The post-pandemic luxury market was unstoppable. Record profits driven by China’s reopening and the revenge-on-lockdown ‘urge to splurge’ sent profits at all the major luxury brands to unbelievable highs. Briefly, it looked as though the upswing was going to stick, with pundits – and papers – asking if it would ever end.

Now, results season has put a string of high-profile downturns in the news : profits at Burberry, Gucci and LVMH have all struggled to reach anything like their 2022 and 2023 highs. What’s more, brands have started to roll out 50 per cent discounts on goods, in a dire sign for an industry that’s been able to force through huge price hikes over the past few years. During the boom, many brands pushed up prices, but without really bringing anything radically new or different to the markets.

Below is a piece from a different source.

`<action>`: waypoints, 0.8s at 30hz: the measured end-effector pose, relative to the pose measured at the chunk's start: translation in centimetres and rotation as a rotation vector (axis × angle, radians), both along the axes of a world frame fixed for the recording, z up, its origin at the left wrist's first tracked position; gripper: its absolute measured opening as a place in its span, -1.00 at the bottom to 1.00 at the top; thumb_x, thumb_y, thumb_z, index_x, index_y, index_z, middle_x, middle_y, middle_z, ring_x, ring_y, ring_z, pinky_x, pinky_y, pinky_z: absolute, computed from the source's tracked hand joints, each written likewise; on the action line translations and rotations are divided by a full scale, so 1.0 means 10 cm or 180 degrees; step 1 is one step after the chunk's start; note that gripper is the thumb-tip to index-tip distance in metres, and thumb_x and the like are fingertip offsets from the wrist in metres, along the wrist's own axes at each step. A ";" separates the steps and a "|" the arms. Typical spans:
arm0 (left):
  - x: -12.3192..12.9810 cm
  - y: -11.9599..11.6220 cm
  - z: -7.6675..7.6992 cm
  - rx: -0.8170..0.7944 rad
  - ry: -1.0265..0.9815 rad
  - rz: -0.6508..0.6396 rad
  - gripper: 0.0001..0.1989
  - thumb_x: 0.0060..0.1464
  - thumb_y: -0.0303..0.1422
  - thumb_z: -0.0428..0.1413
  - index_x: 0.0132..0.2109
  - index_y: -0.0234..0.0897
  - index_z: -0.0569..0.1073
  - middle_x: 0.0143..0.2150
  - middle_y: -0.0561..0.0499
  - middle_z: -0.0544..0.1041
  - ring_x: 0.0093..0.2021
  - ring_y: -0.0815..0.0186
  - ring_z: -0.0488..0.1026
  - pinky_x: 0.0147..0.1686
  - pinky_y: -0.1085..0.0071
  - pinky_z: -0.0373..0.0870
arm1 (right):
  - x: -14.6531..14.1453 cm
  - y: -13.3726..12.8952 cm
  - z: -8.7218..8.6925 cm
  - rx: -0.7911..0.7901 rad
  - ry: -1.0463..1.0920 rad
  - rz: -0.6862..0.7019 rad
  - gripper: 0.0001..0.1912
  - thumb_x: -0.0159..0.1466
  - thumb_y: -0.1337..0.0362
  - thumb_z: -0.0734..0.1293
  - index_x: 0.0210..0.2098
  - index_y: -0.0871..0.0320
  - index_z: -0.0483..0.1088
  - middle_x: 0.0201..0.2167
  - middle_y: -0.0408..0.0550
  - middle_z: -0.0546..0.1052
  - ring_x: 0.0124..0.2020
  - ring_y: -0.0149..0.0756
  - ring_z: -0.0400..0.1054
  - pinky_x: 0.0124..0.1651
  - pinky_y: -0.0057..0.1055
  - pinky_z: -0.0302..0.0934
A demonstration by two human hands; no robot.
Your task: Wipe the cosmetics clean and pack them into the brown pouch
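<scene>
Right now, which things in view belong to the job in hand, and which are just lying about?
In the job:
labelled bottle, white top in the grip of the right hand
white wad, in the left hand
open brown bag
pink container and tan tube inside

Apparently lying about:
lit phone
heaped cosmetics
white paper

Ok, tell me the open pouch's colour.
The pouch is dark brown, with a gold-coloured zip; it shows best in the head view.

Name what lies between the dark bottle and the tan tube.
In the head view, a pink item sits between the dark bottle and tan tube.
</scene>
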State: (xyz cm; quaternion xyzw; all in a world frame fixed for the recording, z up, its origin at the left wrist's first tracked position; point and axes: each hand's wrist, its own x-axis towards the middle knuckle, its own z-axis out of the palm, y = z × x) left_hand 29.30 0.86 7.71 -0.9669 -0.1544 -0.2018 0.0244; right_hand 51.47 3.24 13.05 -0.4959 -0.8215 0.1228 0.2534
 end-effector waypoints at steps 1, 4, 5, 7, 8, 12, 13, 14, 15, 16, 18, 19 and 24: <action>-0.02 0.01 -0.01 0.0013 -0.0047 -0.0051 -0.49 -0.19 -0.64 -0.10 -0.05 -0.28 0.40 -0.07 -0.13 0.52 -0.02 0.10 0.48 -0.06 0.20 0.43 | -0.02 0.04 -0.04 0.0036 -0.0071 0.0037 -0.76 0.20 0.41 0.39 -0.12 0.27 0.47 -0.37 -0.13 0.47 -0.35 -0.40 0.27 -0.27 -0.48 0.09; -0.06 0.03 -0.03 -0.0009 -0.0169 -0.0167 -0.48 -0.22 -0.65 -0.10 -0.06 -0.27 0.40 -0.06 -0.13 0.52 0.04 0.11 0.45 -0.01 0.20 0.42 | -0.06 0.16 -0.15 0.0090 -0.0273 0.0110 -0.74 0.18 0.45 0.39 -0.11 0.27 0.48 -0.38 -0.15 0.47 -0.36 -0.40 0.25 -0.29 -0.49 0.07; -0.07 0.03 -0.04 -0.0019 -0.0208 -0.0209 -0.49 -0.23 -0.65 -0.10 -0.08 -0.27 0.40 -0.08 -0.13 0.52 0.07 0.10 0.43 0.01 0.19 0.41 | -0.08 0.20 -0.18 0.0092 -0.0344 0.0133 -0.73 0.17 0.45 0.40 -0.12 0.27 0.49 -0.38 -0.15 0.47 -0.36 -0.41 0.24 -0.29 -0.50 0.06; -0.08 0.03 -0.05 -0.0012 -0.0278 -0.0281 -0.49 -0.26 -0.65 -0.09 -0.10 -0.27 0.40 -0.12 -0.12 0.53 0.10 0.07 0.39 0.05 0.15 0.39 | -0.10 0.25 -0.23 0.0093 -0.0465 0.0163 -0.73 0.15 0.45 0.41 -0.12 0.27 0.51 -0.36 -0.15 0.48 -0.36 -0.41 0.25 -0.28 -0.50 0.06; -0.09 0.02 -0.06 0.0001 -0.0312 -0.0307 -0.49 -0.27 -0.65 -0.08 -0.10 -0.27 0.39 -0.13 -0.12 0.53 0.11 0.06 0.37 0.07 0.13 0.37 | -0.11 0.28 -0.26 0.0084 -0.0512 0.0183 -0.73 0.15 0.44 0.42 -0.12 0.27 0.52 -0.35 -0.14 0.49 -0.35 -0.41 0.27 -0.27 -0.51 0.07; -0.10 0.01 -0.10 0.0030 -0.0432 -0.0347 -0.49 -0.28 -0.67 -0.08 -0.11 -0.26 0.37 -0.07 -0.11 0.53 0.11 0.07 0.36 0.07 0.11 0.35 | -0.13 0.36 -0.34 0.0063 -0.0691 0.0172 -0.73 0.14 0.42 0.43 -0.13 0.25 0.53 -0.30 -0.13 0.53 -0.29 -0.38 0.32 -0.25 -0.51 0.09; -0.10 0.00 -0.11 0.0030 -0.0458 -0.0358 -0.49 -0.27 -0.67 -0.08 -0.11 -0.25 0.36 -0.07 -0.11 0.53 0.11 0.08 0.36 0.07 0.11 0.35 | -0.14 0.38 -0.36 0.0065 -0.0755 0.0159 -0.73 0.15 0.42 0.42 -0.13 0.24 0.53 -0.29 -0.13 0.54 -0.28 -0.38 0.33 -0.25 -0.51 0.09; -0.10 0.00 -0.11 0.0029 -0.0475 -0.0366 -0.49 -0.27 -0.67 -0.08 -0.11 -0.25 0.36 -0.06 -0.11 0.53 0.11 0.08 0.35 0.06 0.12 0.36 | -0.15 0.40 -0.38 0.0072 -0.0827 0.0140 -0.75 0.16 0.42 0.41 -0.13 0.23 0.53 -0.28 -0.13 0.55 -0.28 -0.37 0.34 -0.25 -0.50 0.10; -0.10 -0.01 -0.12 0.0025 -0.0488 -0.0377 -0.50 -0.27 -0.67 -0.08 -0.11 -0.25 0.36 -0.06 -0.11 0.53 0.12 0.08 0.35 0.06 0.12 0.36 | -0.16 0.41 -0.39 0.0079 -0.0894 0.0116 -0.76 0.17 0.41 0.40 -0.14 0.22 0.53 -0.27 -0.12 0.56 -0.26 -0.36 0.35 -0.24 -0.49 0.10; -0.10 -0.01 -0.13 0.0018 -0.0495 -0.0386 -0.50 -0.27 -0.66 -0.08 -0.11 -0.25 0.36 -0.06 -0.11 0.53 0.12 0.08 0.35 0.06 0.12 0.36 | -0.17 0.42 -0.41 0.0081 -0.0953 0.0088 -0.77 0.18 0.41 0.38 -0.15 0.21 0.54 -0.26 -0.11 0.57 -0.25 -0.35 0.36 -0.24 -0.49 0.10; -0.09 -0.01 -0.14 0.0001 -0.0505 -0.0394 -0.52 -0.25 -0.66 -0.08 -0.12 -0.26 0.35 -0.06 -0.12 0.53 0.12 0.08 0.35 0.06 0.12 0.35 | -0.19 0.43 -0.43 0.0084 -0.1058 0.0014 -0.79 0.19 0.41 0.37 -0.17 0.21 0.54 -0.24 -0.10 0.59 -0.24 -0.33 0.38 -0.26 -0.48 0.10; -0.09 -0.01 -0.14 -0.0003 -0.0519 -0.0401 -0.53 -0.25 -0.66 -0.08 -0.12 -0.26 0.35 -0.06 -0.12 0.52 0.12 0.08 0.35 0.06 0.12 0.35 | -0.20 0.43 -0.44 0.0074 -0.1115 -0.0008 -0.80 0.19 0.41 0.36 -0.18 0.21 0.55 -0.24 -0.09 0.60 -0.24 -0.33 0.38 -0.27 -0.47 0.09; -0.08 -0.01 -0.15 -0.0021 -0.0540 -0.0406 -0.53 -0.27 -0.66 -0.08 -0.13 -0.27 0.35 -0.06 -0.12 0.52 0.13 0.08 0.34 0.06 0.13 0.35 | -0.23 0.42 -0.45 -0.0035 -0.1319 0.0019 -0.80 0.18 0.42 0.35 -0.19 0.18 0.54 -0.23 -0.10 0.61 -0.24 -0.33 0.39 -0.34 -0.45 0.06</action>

Now, they are facing the consequence of the post-pandemic bloat. “[Brands] find themselves trapped in an ivory tower with disappointing demand in China..

. [and] aspirational consumers being priced out,” Manfredi Ricca, Global Chief Strategy Officer at global brand consultancy Interbrand, said. They have turned to discounts to placate investors and turn a profit, but Ricca said this risks ostracising the rarity-conscious, high-net-worth consumer.

Offering discounts is at odds with a luxury brand’s USPs and will only erode the brand in the long term. Brands are faced with a choice. Reduce prices and market to the aspirational consumer or become one of a very.